Mirando, para no preguntar

Maite Fernández

La semilla de la vieja Europa

Ahora que se negocia el presupuesto de la UE tras el Brexit, Europa se percata del enorme agujero que ha dejado Reino Unido tras su salida y, lo que es peor, la enorme división que planea entre los 27 sobre el propio principio de lo que es y para qué debe servir la Unión Europea. Europa se ha visto obligada a zambullirse en la reorganización de sus equilibrios.

Una vez más el norte se distancia del sur, los países ricos (los frugales) contra los receptores de las ayudas. Los países partidarios del ahorro frente a los que defienden el gasto como inversión… Una situación a la que podíamos estar acostumbrados porque así ha sido en cada decisión financiera. Y sin embargo esta vez hay algo distinto, algo que nos hace pensar que estas negociaciones pueden convertirse en un punto de inflexión para la política común. La sombra del Brexit es alargada.

La defensa de la autarquía de la que ha hecho gala Boris Johnson para defender la salida de Reino Unido del club europeo puede ser la espita que inflame aún más movimientos populista nacionalistas. En Polonia, Italia, Austria, Países Bajos, o en algunos destacados Lander alemanes la ultraderecha intenta hacer calar la idea de que «el negocio europeo» no resulta tan rentable.

Y en estas estamos cuando el presidente del consejo europeo Charles Michel, presenta un borrador de presupuestos donde se impone la austeridad que reclaman los frugales: para cubrir el agujero del Brexit, Mark Rutte sólo ve la solución de recortar en fondos estructurales y subsidios agrícolas. Tijeretazo de hasta un 14% en las ayudas al sector agrario. Vamos, que el campo español dejará de recibir 925 millones de euros anuales mientras comprueba como llegan sin reparos los tomates de Marruecos. Los países del norte insisten: más dinero para innovación, menos para subvención, mientras siguen comprando naranjas o vegetales del Magreb sin las exigencias fitosanitarias ni medioambientales que reclaman a los agricultores de Italia, Francia o España.

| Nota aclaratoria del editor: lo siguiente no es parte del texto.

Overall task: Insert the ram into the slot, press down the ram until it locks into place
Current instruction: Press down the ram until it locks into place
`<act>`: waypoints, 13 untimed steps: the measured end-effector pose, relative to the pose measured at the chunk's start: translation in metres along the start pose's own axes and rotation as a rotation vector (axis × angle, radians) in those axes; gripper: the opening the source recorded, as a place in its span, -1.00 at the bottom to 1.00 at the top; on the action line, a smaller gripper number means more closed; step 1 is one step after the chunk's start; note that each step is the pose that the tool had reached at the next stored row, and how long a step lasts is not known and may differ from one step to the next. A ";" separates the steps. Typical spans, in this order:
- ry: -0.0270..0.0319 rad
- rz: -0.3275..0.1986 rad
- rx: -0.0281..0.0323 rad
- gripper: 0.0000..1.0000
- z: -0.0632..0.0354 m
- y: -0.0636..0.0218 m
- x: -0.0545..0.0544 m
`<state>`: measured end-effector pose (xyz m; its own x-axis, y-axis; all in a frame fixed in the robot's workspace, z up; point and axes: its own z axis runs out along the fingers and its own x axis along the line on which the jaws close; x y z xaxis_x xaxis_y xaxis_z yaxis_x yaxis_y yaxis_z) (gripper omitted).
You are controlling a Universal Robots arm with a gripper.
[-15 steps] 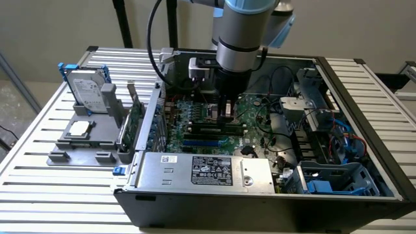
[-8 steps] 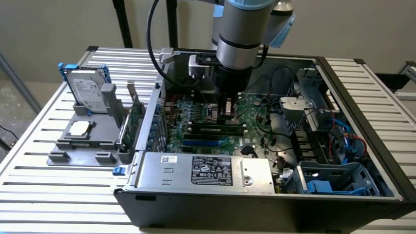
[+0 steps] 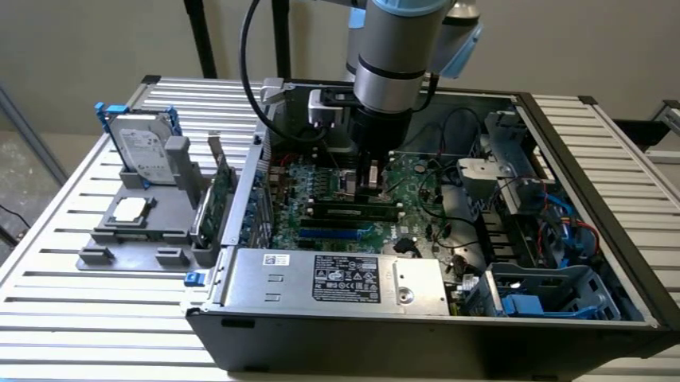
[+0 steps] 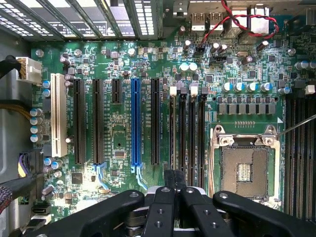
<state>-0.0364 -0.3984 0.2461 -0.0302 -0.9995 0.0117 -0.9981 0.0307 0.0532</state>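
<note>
The ram shows in the wrist view as a thin dark piece seen end-on, sticking out from between the gripper fingers. The fingers are closed in tight on it from both sides, so it's gripped. It sits right at the near end of the bank of four parallel black mem sockets, roughly in line w/ the slot on the side nearest the blue connector strip. Can't tell from here if the stick's edge is touching the socket or just above it. All four sockets look bare along their visible length, end clips visible at the far end.

On the other side of the mem bank is the open CPU socket w/ its metal frame. Past the blue strip are more black slots and a white slot. Red and black wires loop near the rear ports.

Exterior view: the arm comes straight down into the open PC case, gripper low over the motherboard mid-board. The PSU is at the case's near edge. On the slatted table, toward the exterior view's left, a grey fixture holds a hard drive and an upright green card.
</note>
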 end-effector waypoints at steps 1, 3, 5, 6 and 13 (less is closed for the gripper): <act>0.0000 0.000 0.0000 -0.79 0.0000 0.0000 0.000; 0.0000 0.000 0.0000 -0.79 0.0000 0.0000 0.000; -0.0001 0.000 0.0000 -0.79 0.0000 0.0000 0.000; 0.0001 0.000 0.0007 -0.79 0.0001 0.0002 0.000; -0.0001 0.000 0.0054 -0.79 0.0070 0.0034 -0.003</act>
<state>-0.0401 -0.3956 0.2393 -0.0303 -0.9995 0.0116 -0.9984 0.0308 0.0478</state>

«Seguid apretando» les decía el vicepresidente Pablo Iglesias a los agricultores. ¿Apretando los dientes o el cinturón? Porque al menos de momento no pinta bien la cosa. Si la realidad no se pegara de bruces con la teoría económica, quienes se ocupan y preocupan de producir los bienes más primarios deberían ser para todos nosotros los trabajadores más protegidos. La FAO dice que en apenas unos años en este planeta nuestro habrá que alimentar a 10.000 millones de personas. Por muy urbanitas que seamos, creo que todos tenemos claro que la leche no sale del tetra brick.

Los agricultores se revuelven. Reclaman ayudas, piden comprensión. El mercado agrario está desequilibrado. Los precios suben para el consumidor, pero bajan los beneficios de quienes se agachan al amanecer a desenterrar la patata de su campo. La renta agraria se deprime cada vez más mientras las distribuidoras, convertidas en grandes grupos económicos, se hacen con el mercado global y controlan los precios.

Los agricultores saben que sin ellos es imposible plantear la transición ecológica (como defiende Macron, la defensa de la agricultura es el primer paso para conseguir una Europa Verde), pero parecen no ser conscientes de que la economía digital, las nuevas tecnologías están transformando su campo. Los agricultores necesitan ponerse las pilas si no quieren ser «uberizados».

Tenemos fresas todo el año, la globalización permite que consumamos mangos del otro lado del Atlántico a precios que compiten con los de Málaga. Traba sobre traba. Los agricultores protestan, sí. Arrancan sus viñas, venden a pérdidas, dejan la fruta sin recoger en los campos y acaban por abandonar una profesión que tiene mucho de vocacional. La crisis agraria, que estalla en las carreteras de España, se vive también en el resto de Europa. Las razones son distintas, si, pero el malestar, el enfado, es común. Los responsables de la Política Agraria Común tal vez deberían volver a estudiarla si no quieren que el campo emule el ejemplo de los «chalecos amarillos» franceses. La semilla de la desconfianza parece haber prendido en Europa.